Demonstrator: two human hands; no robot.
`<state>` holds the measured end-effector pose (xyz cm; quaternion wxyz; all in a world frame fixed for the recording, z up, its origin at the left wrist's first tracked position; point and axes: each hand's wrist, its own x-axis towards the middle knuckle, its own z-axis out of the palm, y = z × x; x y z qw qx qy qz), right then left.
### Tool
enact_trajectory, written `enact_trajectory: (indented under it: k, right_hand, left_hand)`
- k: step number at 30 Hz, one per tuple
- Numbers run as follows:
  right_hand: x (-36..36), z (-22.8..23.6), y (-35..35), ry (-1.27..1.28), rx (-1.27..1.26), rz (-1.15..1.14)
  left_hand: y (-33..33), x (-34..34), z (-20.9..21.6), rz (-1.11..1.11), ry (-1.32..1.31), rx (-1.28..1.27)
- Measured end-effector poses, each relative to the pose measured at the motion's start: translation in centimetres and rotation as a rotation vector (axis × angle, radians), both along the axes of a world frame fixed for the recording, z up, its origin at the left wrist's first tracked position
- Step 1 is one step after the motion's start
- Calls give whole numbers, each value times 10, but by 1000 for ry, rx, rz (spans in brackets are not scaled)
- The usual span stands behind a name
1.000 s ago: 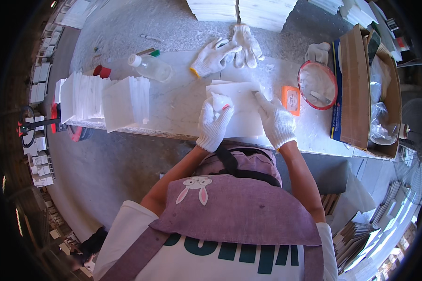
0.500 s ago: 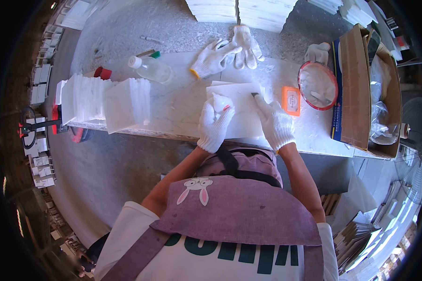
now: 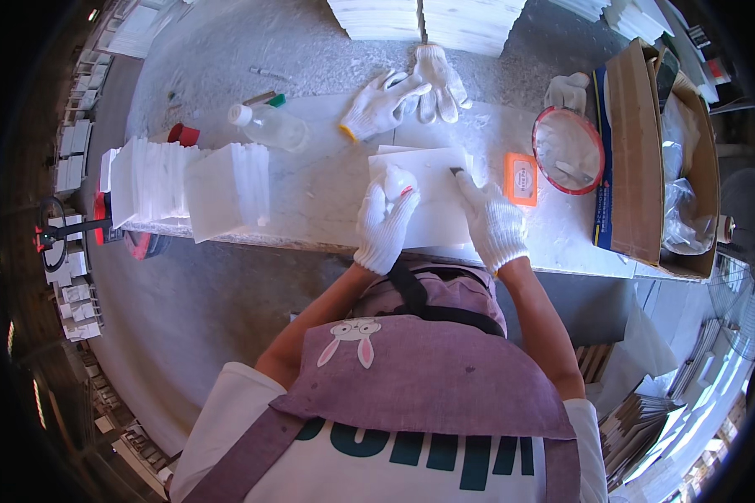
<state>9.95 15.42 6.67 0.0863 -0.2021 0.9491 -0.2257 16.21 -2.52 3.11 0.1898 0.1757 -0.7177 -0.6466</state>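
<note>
My left hand [image 3: 383, 225], in a white knit glove, is closed around a white rounded object [image 3: 400, 178] with a small red mark. Its exact kind I cannot make out. My right hand [image 3: 493, 225], gloved the same way, pinches a small dark-tipped piece [image 3: 456, 171], mostly hidden by the fingers. Between and beneath both hands lie flat white tiles [image 3: 439, 210], the upper one a little offset from another under it. The right fingertips are at the tile's right edge, and the left hand is over its left side.
Upright white tiles [image 3: 227, 189] stand at left, near a clear bottle [image 3: 279, 127] and red cap [image 3: 184, 134]. Spare gloves [image 3: 383, 102] lie beyond the tiles. At right are an orange packet [image 3: 520, 179], a red-rimmed bowl [image 3: 599, 172] of white powder and a cardboard box [image 3: 631, 159].
The white object in my left hand has turned slightly and the dark tip at my right fingers has shifted a little. Otherwise both hands stay in place.
</note>
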Motion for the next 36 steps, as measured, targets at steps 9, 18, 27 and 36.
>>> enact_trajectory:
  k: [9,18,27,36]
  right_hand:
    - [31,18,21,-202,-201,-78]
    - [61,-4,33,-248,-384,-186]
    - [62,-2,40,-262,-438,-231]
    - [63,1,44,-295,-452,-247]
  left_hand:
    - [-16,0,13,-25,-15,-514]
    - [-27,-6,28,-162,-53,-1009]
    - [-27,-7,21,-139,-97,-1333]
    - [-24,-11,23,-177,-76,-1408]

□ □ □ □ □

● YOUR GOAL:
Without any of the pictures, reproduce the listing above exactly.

● RESULT OF THE EXERCISE:
Demonstrator: two human hands; no robot.
`<state>` holds the measured end-effector pose (xyz cm; quaternion wxyz; all in a world frame fixed for the recording, z up, its origin at the left wrist's first tracked position; point and axes: each hand's wrist, its own x-axis towards the middle knuckle, its own z-axis out of the palm, y = z × x; x y z qw qx qy qz), right then left.
### Tool
enact_trajectory, written `enact_trajectory: (indented under it: k, right_hand, left_hand)`
- k: step number at 30 Hz, one per tuple
- Numbers run as follows:
  right_hand: x (-36..36), z (-22.8..23.6), y (-35..35), ry (-1.27..1.28), rx (-1.27..1.26), rz (-1.15..1.14)
  left_hand: y (-33..33), x (-34..34), z (-20.9..21.6), rz (-1.11..1.11), ry (-1.32..1.31), rx (-1.28..1.27)
- Measured end-effector poses, each relative to the pose measured at the motion's start: translation in centimetres and rotation as a rotation vector (axis × angle, radians), both along the axes of a world frame fixed for the recording, z up, its origin at the left wrist's first tracked position
- Step 1 is one step after the motion's start
- Calls give whole numbers, each value times 10, but by 1000 for ry, rx, rz (spans in brackets are not scaled)
- The usual span stands behind a name
1.000 s ago: 
0.500 s ago: 
now: 
<state>9.95 15.42 6.67 0.0863 -0.2021 0.9491 -0.2257 16.21 -2.52 3.11 0.1898 0.1757 -0.7177 -0.6466</state>
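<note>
My left hand [image 3: 383, 225], in a white knit glove, is closed around a white rounded object [image 3: 400, 178] with a small red mark. Its exact kind I cannot make out. My right hand [image 3: 493, 225], gloved the same way, pinches a small dark-tipped piece [image 3: 456, 171], mostly hidden by the fingers. Between and beneath both hands lie flat white tiles [image 3: 439, 210], the upper one a little offset from another under it. The right fingertips are at the tile's right edge, and the left hand is over its left side.
Upright white tiles [image 3: 227, 189] stand at left, near a clear bottle [image 3: 279, 127] and red cap [image 3: 184, 134]. Spare gloves [image 3: 383, 102] lie beyond the tiles. At right are an orange packet [image 3: 520, 179], a red-rimmed bowl [image 3: 599, 172] of white powder and a cardboard box [image 3: 631, 159].
The white object in my left hand has turned slightly and the dark tip at my right fingers has shifted a little. Otherwise both hands stay in place.
</note>
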Motion for the next 36 steps, as measured, targets at steps 9, 18, 27 and 36.
>>> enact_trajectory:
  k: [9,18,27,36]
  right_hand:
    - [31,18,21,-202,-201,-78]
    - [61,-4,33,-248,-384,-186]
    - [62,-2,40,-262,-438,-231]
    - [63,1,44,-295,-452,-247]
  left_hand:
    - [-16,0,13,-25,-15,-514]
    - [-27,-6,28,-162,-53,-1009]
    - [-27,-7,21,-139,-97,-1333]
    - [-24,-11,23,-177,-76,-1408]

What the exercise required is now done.